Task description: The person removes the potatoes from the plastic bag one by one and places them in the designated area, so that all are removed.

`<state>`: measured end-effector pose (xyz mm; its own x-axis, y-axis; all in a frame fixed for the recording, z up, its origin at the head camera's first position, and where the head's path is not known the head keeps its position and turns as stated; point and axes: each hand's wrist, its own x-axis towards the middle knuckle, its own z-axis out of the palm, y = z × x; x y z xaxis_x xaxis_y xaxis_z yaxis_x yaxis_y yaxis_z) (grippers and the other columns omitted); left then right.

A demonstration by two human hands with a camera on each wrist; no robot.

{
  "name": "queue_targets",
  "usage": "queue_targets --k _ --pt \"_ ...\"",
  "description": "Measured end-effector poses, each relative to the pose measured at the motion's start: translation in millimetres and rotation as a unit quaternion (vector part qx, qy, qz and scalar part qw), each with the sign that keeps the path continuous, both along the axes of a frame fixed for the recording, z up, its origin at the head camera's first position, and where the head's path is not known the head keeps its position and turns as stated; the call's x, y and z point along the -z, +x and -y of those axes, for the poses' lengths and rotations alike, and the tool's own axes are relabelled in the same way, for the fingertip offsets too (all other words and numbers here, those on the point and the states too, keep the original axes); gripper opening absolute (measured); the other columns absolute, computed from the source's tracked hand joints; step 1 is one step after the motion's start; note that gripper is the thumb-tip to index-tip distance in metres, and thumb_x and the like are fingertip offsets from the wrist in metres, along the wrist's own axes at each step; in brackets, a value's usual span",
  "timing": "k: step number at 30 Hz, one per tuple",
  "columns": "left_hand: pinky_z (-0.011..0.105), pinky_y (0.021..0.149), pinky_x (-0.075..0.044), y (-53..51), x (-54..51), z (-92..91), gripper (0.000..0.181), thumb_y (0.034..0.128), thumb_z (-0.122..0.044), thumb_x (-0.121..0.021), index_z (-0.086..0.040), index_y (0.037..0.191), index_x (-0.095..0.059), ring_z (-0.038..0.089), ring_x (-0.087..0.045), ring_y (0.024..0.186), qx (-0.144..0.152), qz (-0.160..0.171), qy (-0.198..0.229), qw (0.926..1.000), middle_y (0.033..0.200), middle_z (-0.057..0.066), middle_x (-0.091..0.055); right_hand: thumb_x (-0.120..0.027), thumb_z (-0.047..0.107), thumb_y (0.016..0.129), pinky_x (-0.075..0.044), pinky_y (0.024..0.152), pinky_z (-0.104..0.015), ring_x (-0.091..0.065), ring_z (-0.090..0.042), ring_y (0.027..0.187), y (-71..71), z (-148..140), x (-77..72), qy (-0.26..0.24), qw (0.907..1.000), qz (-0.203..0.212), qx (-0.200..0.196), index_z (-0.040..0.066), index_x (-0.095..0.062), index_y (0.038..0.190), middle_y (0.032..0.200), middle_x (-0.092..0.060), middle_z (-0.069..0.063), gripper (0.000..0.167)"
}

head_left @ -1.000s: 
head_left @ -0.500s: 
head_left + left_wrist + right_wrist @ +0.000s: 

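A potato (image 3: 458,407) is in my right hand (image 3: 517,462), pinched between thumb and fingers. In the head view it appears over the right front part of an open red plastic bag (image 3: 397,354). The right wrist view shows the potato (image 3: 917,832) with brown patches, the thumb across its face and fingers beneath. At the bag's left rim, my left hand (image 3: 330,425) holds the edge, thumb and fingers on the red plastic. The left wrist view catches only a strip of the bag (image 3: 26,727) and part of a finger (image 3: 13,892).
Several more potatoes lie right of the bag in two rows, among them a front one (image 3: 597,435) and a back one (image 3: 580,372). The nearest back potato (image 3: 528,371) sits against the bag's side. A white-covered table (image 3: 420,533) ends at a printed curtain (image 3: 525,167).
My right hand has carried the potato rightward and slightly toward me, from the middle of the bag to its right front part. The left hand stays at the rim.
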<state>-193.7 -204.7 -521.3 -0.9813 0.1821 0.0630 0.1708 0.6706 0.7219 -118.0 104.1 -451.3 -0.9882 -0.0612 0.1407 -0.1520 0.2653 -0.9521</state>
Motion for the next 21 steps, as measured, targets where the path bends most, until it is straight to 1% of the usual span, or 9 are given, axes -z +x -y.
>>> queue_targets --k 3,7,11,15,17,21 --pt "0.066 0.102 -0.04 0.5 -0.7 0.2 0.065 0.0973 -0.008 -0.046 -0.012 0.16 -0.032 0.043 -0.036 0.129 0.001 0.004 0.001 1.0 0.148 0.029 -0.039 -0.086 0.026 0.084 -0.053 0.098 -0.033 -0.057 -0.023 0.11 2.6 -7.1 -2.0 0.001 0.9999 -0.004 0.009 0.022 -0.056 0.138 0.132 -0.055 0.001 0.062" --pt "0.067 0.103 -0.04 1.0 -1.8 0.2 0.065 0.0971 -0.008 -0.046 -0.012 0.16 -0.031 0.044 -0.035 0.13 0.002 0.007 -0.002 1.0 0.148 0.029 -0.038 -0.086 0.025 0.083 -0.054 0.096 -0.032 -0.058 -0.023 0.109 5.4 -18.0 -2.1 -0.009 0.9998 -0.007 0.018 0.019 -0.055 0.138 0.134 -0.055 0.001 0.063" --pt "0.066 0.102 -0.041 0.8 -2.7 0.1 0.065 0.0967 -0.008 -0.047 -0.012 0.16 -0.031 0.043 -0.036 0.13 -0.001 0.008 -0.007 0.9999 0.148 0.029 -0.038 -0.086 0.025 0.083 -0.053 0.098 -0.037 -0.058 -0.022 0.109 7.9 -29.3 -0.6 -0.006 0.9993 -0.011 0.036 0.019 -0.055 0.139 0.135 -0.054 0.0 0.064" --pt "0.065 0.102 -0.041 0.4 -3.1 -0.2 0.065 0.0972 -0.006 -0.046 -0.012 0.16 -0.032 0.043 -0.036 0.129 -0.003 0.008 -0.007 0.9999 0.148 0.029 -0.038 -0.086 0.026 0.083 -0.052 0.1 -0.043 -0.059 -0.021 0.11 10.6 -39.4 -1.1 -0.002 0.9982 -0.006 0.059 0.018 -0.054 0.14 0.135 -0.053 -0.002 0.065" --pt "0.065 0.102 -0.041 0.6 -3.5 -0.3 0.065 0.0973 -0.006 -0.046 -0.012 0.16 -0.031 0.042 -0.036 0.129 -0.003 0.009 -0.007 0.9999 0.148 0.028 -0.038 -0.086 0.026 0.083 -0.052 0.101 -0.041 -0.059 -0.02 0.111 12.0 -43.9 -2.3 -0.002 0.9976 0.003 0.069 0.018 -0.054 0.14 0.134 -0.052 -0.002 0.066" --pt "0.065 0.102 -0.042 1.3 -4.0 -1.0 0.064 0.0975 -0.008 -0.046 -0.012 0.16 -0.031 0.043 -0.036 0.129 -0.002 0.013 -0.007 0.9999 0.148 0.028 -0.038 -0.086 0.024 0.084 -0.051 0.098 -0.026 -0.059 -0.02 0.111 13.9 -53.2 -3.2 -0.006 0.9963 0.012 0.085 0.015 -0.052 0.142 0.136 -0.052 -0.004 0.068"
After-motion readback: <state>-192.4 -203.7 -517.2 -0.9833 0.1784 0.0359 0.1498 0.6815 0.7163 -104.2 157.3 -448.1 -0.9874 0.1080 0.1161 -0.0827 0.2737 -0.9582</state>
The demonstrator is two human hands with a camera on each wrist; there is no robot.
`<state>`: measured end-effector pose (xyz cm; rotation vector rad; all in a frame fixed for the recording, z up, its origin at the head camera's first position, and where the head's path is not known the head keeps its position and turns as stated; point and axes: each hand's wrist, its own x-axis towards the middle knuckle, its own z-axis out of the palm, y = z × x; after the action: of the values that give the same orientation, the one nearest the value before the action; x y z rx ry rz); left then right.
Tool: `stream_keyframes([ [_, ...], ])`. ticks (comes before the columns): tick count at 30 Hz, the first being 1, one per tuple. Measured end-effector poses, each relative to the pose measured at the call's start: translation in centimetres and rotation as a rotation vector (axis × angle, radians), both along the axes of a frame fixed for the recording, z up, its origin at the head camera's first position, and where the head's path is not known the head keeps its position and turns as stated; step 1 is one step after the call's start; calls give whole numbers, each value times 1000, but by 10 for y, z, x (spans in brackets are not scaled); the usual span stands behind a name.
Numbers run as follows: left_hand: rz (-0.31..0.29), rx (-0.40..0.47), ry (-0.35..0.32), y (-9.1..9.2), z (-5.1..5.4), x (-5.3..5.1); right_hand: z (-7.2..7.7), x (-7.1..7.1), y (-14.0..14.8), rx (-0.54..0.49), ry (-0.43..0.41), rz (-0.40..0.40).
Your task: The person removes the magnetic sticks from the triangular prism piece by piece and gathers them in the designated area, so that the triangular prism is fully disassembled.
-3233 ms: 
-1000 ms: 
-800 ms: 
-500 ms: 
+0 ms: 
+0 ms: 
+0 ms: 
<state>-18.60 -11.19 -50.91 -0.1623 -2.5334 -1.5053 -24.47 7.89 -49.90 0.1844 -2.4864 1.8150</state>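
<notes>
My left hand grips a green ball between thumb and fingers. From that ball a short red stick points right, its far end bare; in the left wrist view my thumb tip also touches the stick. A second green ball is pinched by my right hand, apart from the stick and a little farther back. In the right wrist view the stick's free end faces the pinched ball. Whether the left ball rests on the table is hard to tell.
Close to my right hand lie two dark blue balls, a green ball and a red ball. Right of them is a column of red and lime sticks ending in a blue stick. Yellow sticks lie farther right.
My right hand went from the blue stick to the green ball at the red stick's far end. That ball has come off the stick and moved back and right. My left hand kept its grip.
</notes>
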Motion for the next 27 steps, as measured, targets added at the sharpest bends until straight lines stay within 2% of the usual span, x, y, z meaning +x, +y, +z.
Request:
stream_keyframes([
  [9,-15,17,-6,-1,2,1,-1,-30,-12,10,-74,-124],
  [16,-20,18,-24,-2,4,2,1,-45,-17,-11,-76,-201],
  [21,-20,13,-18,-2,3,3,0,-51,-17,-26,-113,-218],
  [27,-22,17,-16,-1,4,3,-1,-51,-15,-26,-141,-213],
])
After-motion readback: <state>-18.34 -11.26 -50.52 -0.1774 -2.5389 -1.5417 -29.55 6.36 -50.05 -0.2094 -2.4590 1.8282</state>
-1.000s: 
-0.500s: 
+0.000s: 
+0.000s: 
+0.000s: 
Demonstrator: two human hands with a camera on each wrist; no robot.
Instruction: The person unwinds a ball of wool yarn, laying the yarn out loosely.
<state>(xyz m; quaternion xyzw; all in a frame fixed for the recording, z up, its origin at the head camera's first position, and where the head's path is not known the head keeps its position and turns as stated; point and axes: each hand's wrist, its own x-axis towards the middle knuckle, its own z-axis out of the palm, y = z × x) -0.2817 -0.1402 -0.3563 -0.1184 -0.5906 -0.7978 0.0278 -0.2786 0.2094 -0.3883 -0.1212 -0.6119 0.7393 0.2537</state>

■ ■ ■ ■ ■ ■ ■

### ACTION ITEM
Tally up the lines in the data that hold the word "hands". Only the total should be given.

### ANSWER TO THIS PROBLEM
3